6 maart 1584 - De Geldersche munt wordt naar Harderwijk verplaatst

In 1584 verplaatsen de Staten van Gelderland, de provinciale Munt uit Nijmegen naar Harderwijk, omdat Harderwijk goed te verdedigen is tegen de Spanjaarden.

De eerste munten zijn in Harderwijk geslagen tussen 1339 en 1361. In de rand van die munten staat duidelijk vermeld: MONETA HERDERWICH.

Tijdens de 80-jarige oorlog (1568-1648) verplaatst Graaf Willem IV van den Bergh zijn muntbedrijf van 's-Heerenberg naar Harderwijk (1582-1583). Harderwijk ligt noordelijker en is beter te verdedigen tegen de Spanjaarden. De munten zijn hier dus veiliger. In 1584 verplaatsen de Staten van Gelderland, om dezelfde reden, de provinciale Munt uit Nijmegen naar Harderwijk. Elke provincie heeft in die tijd zijn eigen muntsoort. Van eenzelfde munt voor heel Europa is dus absoluut nog geen sprake.

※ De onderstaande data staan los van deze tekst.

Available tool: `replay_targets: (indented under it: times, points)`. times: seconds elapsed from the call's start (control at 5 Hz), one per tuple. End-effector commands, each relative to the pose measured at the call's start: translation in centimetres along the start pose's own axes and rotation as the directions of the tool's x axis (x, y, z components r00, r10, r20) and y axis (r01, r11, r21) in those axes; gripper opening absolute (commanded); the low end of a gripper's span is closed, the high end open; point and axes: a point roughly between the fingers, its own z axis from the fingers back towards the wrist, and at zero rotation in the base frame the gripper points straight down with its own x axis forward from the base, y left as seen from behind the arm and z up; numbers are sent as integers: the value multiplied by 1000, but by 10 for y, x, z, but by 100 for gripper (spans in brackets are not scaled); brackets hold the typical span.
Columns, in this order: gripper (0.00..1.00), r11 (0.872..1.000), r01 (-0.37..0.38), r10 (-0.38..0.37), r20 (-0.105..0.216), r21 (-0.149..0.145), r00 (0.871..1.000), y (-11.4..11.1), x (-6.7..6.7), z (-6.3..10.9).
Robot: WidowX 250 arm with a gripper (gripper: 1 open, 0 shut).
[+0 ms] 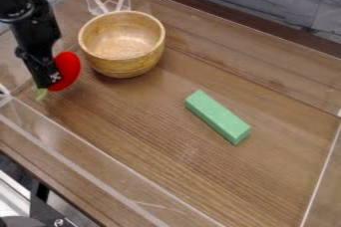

Het voormalige Klooster Clarendale van de Grauwe Susteren wordt in gebruik genomen als Muntgebouw. Deze bestemming houdt het gebouw tot in 1806, in welk jaar de provinciale munten, onder invloed van de Franse overheersing, worden opgeheven. Het gebouw staat er nog steeds en heeft, na de huisvesting van achtereenvolgens de soldaten voor de koloniën en militairen, nu een woonbestemming met de toepasselijke naam: de "Geldersche Munt". In Harderwijk hebben we nog steeds de Muntsteeg. Een naam die herinnert aan de aanwezigheid van de Provinciale Munt in Harderwijk.